[Records drawn from a dataset]
Segment Open
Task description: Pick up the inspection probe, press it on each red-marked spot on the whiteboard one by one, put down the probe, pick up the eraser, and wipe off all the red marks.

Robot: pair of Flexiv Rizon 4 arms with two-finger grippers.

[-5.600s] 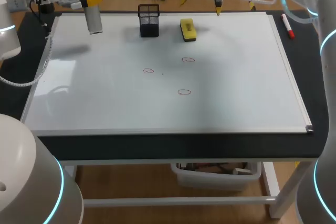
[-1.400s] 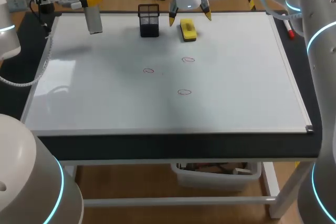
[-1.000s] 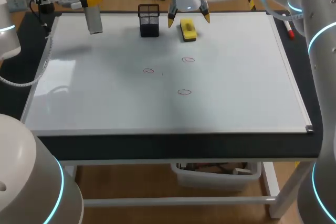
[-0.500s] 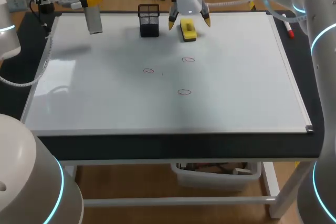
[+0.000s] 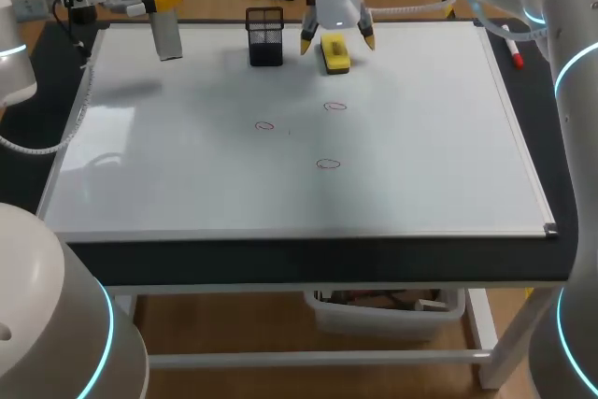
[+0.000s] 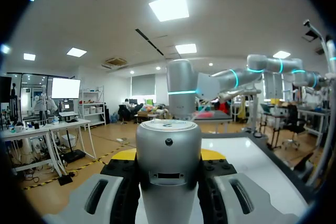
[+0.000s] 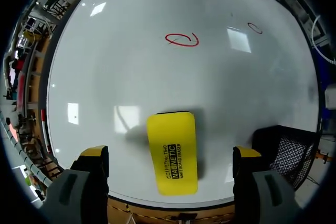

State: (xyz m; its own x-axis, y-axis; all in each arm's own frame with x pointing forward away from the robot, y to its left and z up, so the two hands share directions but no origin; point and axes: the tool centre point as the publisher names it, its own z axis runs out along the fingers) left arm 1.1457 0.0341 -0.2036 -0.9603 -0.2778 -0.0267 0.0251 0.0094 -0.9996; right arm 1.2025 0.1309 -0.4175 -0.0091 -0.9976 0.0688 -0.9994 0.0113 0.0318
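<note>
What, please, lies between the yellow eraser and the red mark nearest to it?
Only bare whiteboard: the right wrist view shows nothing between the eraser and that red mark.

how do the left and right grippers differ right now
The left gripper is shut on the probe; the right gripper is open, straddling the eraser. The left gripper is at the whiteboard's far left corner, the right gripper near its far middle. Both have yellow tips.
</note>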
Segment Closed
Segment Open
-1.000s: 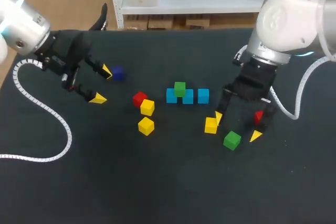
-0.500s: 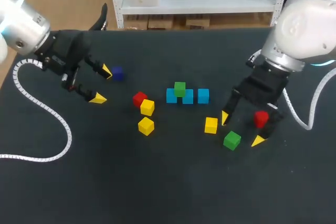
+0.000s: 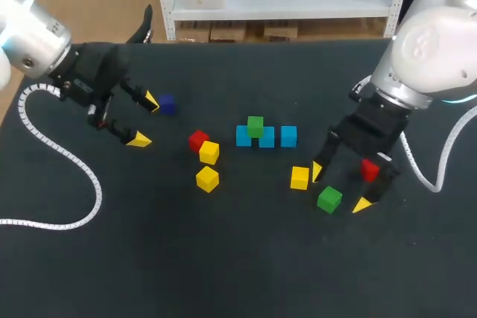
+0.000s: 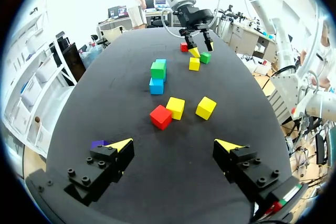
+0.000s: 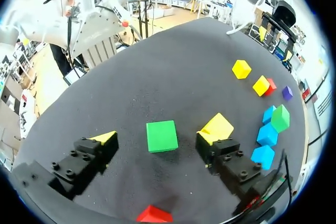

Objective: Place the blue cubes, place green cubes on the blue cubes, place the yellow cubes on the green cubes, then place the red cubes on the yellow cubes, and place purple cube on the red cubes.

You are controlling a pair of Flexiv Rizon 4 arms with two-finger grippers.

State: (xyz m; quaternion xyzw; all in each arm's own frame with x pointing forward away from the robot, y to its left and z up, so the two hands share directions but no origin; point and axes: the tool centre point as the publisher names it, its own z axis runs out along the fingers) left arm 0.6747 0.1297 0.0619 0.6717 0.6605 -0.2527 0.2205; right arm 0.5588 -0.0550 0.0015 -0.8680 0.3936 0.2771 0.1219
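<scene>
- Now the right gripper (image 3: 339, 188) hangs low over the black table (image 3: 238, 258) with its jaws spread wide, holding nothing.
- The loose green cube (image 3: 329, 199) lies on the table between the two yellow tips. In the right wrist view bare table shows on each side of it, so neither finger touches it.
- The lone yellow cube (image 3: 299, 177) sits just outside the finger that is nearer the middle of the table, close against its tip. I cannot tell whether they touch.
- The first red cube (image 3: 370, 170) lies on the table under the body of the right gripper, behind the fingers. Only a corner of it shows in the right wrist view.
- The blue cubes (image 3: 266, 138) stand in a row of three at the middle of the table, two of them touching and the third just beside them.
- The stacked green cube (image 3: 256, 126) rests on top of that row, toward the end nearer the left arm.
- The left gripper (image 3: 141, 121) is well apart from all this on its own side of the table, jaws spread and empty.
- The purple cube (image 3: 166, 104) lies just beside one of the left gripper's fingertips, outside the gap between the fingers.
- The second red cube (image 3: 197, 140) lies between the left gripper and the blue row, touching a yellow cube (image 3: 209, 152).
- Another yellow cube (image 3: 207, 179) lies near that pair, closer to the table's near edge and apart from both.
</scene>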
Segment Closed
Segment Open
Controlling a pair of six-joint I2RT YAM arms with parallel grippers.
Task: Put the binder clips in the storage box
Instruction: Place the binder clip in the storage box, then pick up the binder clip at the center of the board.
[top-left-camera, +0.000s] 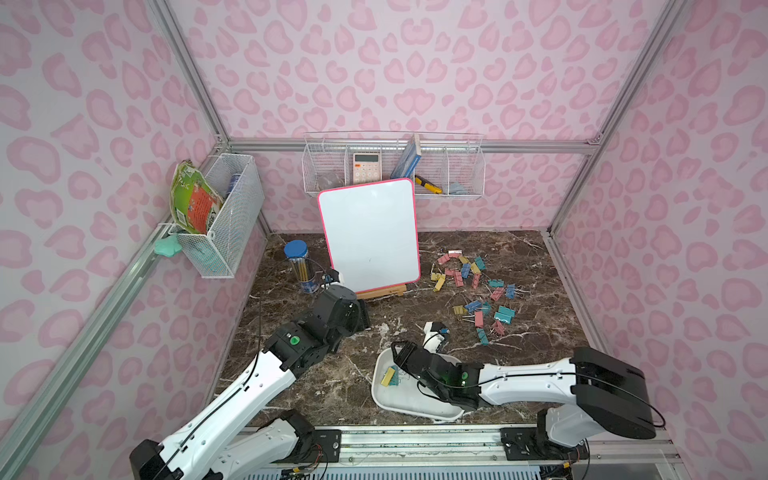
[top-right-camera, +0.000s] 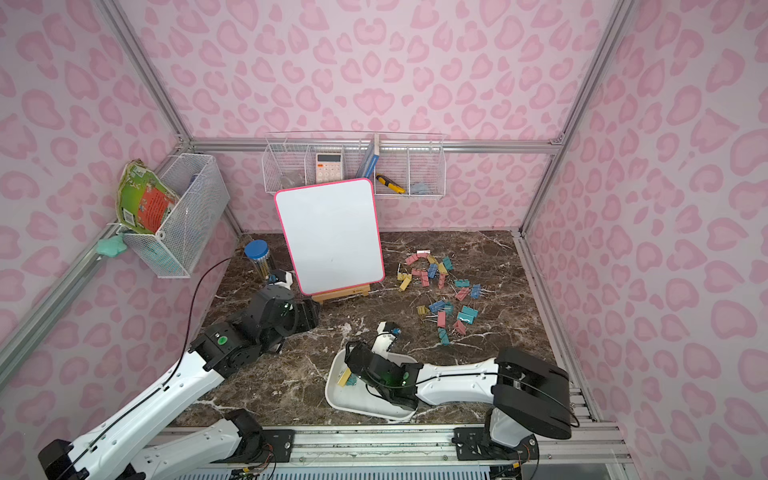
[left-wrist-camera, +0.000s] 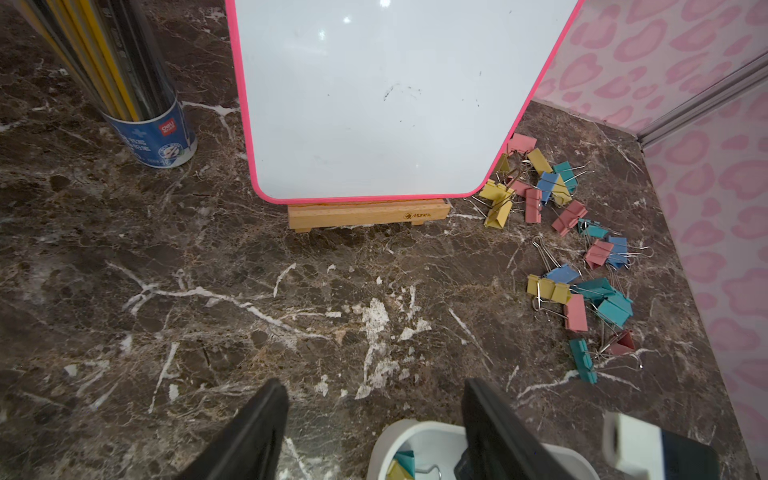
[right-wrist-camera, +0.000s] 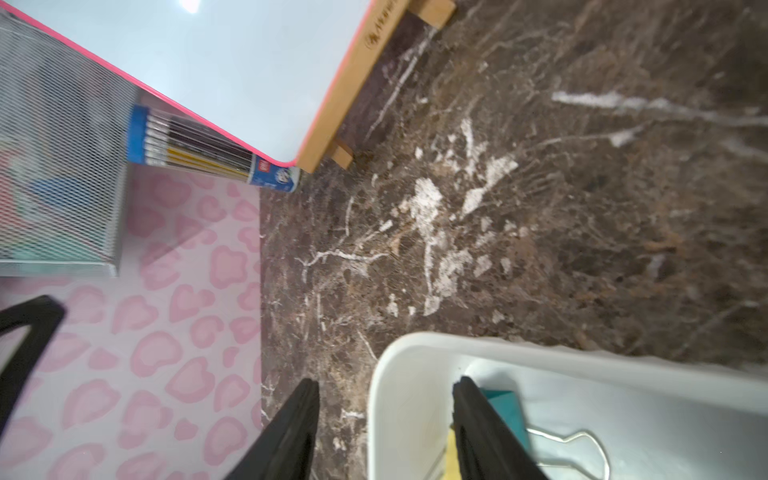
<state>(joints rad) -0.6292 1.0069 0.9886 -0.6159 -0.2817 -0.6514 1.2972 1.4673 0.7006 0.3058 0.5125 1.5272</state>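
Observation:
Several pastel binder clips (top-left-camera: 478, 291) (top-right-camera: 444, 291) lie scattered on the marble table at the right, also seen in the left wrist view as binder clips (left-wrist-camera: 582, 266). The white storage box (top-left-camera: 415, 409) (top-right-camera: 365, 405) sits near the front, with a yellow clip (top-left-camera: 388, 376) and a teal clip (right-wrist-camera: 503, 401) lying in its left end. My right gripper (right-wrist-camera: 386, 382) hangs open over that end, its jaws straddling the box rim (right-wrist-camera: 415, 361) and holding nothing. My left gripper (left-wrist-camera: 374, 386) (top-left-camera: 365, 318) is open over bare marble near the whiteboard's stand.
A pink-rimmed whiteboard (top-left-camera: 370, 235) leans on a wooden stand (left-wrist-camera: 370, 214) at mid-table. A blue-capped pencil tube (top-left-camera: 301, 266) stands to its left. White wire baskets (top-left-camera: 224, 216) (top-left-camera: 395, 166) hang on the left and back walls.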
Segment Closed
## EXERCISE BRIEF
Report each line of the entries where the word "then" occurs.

## TASK SOLUTION
Objective: Place the blue cubes, place green cubes on the blue cubes, place the yellow cubes on the green cubes, then place the red cubes on the yellow cubes, and place purple cube on the red cubes.
Instruction: Place the binder clip in the storage box, then pick up the binder clip at the center of the board.

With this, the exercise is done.